El coronel se inclinó en la mesa y lo miró fijamente.
—Y dígame, ¿qué ocurrió?
Afonso le devolvió la mirada, cohibido.
—Bien…, pues…, en fin, de todo —tartamudeó.
—Pero ¿qué? Explíqueme qué podríamos haberles dicho nosotros a los gringos.
—Yo qué sé… Tal vez, no lo sé, tal vez que hubo seis batallones nuestros que resistieron, por ejemplo, o que nuestra única división, que se encontraba ya muy cansada y desgastada, tuvo que enfrentarse a cuatro divisiones boches, todas ellas frescas como lechugas. O que nuestra única división defendía una línea que supuestamente estaba defendida por dos divisiones, por lo tanto con menos soldados por kilómetro de trinchera. —El capitán adoptó una actitud inquisitiva—. ¿No? Que yo sepa, no fue poco, ¿no le parece? En aquellas condiciones, ¿qué pretendían ellos que ocurriese, eh?

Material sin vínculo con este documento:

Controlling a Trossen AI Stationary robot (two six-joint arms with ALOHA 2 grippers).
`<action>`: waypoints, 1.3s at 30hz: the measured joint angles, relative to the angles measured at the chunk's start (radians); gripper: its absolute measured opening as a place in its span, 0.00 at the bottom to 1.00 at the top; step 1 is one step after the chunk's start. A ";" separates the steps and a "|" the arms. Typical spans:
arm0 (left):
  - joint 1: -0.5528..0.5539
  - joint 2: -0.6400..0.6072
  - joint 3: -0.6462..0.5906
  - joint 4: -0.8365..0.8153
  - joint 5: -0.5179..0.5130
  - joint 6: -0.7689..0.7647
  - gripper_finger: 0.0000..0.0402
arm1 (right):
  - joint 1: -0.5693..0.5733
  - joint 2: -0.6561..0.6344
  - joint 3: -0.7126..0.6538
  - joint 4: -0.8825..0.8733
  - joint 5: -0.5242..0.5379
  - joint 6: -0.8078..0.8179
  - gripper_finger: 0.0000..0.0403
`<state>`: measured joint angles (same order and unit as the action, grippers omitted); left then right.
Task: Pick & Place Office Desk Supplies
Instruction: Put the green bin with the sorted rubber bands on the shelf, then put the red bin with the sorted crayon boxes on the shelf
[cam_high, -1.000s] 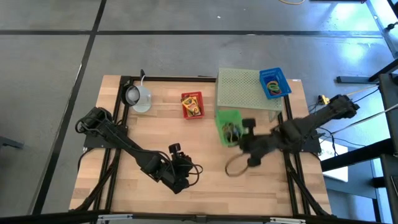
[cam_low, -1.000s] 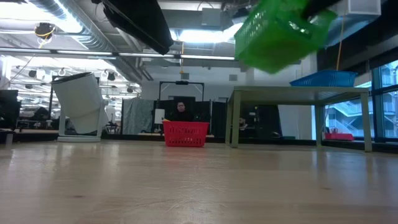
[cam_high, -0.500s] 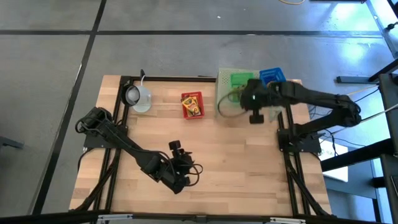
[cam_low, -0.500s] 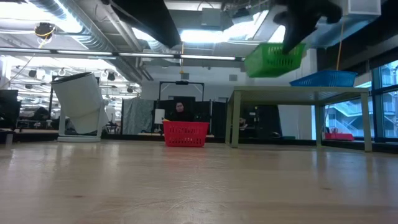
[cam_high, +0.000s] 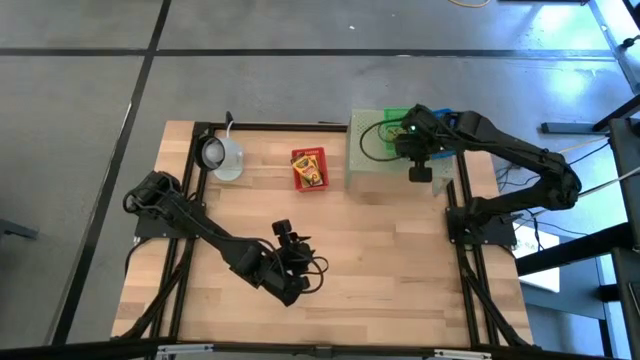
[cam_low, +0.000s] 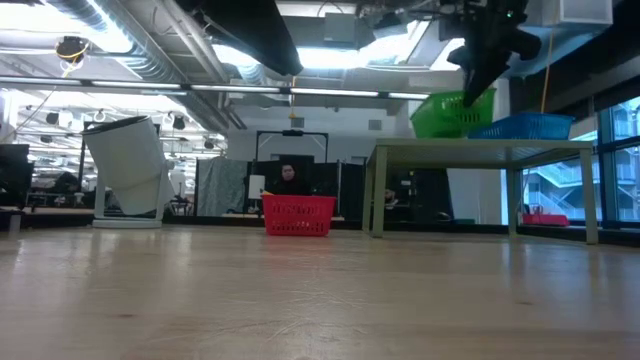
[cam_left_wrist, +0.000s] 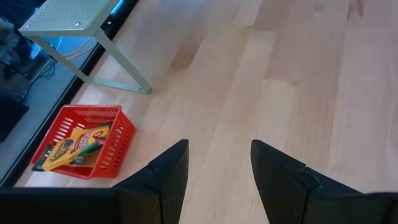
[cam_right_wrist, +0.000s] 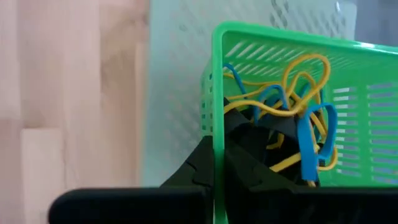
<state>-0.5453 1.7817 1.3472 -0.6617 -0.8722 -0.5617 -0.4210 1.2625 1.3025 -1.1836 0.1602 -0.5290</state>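
Observation:
A green basket (cam_high: 386, 127) holding yellow and blue loops (cam_right_wrist: 298, 93) is over the pale green perforated stand (cam_high: 375, 172) at the far right. My right gripper (cam_right_wrist: 219, 146) is shut on it. In the low view the basket (cam_low: 448, 115) sits level at the stand's top (cam_low: 480, 147); whether it rests there I cannot tell. A small yellow printed box (cam_left_wrist: 74, 144) lies in a red basket (cam_high: 308, 168) at the far middle. My left gripper (cam_high: 292, 248) hangs open over the near middle of the table, its fingers (cam_left_wrist: 168, 174) empty. My right gripper pinches the green basket's side wall at its rim (cam_right_wrist: 217, 118), one finger inside the basket and one outside. The fingers come slanting down from above. The basket sits upright and about level in the hold.
A blue basket (cam_low: 530, 126) stands on the stand right beside the green one. A pale round mug (cam_high: 222, 155) sits at the far left. Bare wood fills the table's middle and near part (cam_high: 400, 270).
My right gripper has carried the green basket from the table's middle right toward the far edge and upward, over the stand. The basket, tilted a second ago, has come level and now sits beside the blue basket.

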 joint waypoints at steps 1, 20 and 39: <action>0.000 0.000 0.000 0.000 0.000 0.000 0.42 | -0.009 0.000 0.000 -0.009 0.004 0.000 0.02; -0.003 0.000 0.000 0.000 0.013 0.000 0.42 | -0.043 0.000 -0.016 -0.051 0.008 0.080 0.07; -0.003 0.000 0.000 0.000 0.014 -0.001 0.42 | -0.042 0.000 0.059 -0.052 0.090 0.129 0.28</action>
<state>-0.5480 1.7817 1.3472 -0.6617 -0.8585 -0.5625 -0.4629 1.2629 1.3619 -1.2354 0.2500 -0.4000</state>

Mardel volvió a su plato, cortando un trozo más de carne.
—Algunos ingleses sabían lo que realmente ocurrió, es verdad, pero la mayor parte sólo se fijó en el hecho de que los boches entraron por nuestro sector. O sea que, si nosotros cedimos, se debió a que éramos débiles. Punto final. Todo lo demás era puro blablablá.